Wednesday, September 17, 2008

Browser "Clickjacking" security discussion pulled

A presentation on security flaws in Adobe, effecting all major browsers is not going to be given after all:
Jeremiah Grossman and Robert "RSnake" Hansen say they planned to demonstrate serious "clickjacking" vulnerabilities involving every major browser during a presentation scheduled for September 24 at OWASP's AppSec 2008 Conference in New York. They canceled their talk at the request of Adobe, one of the developers whose software is vulnerable to the weakness, they say.
This is a big, big deal in the security field, for several reasons:
  1. Jeremiah Grossman and Robert Hansen are big, big names in the "White Hat" (good guy) security research community. If they think there's a problem, guys like me listen.
  2. OWASP is possibly THE web security group. They're non-corporate, and don't sell anything, so are very credible indeed.
  3. Adobe Acrobat basically runs in any browser that you'd want to use, which kind of blows some of my advice.
It's a nasty vulnerability, if it works the way they say it does:
The pair planned to disclose flaws in the architecture of all of today's web browsers that allow malicious websites to control the links visitors click on. Once lured to a fraudulent address, a user may think he's clicking on a link that leads to Google - when in fact it takes him to a money transfer page, a banner add that's part of a click-fraud scheme, or any other destination the attacker chooses.
While this perhaps could be fixed on the web server (as opposed to the browser), this is extremely unlikely to happen. First, it might not be possible. Second, the web server's owner would have to know about the problem in their HTML - most won't. Lastly, the web server's owner would have to care, and unfortunately, that's not a bet I'd care to risk my personal information on.

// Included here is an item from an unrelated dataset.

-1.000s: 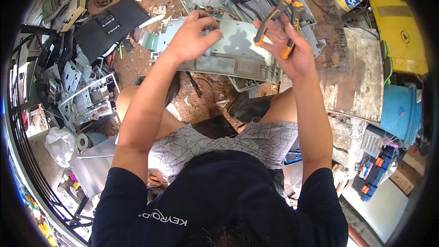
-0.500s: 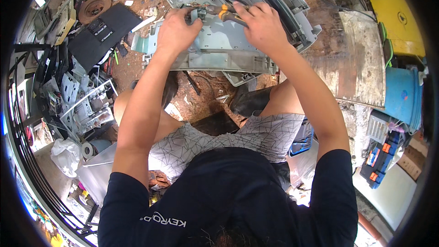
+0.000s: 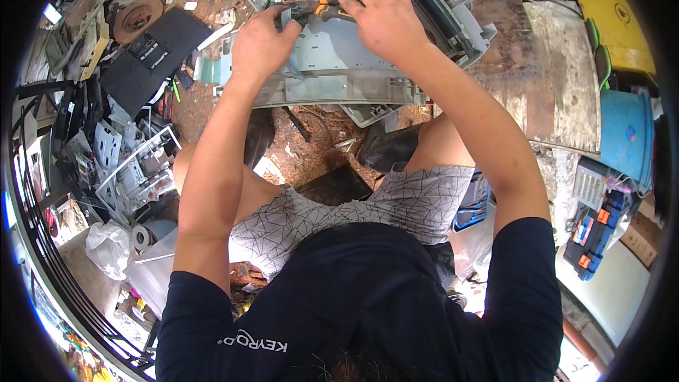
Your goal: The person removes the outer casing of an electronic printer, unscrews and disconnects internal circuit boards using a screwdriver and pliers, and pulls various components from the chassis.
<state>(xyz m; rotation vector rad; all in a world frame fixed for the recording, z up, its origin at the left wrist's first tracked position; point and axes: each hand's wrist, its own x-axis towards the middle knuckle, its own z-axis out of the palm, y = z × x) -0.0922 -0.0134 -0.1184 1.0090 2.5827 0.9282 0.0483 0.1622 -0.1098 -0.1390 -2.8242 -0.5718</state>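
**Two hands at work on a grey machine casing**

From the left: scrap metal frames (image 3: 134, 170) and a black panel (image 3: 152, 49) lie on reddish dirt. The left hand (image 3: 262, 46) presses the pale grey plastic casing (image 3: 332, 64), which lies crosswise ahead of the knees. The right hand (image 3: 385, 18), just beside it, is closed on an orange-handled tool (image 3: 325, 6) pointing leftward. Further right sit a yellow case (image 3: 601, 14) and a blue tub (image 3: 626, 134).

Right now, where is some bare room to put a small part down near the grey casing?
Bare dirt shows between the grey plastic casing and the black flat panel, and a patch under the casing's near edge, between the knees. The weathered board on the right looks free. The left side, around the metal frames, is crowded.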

Hansen struck a more conciliatory tone in discussing the cancellation.

"I must stress, this is not an evil 'the man is trying to keep us hackers down' situation, a la Michael Lynn vs. Cisco, or Chris Paget vs. HID, or MIT vs. MBTA and so on," he wrote, referring to some of the more visible examples of security researchers being forcibly muzzled.

Both my regular readers will remember the discussion of the Boston MBTA fiasco.

I'll post more when I find out more. As Drudge would say, "Developing ..." (gotta get me one of those flashy light thingies).